(AIM OF THE TASK):
Return the opening lines of the material, word for word. End with the line that contains "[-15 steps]".
+-------+
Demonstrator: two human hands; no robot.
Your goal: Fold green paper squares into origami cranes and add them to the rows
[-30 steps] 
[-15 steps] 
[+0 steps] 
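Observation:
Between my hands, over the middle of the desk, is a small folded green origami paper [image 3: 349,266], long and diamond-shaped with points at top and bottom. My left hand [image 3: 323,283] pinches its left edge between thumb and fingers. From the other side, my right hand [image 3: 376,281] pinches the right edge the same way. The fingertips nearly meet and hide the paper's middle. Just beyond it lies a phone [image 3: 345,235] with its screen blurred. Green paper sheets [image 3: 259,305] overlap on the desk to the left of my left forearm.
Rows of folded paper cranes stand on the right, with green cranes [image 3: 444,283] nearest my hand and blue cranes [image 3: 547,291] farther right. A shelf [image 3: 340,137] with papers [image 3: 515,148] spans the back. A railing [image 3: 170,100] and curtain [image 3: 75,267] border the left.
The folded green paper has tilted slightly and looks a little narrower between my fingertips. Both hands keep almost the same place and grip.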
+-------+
(OUTPUT BELOW):
Demonstrator: two human hands; no robot.
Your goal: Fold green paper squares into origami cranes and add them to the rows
[-30 steps] 
[-15 steps] 

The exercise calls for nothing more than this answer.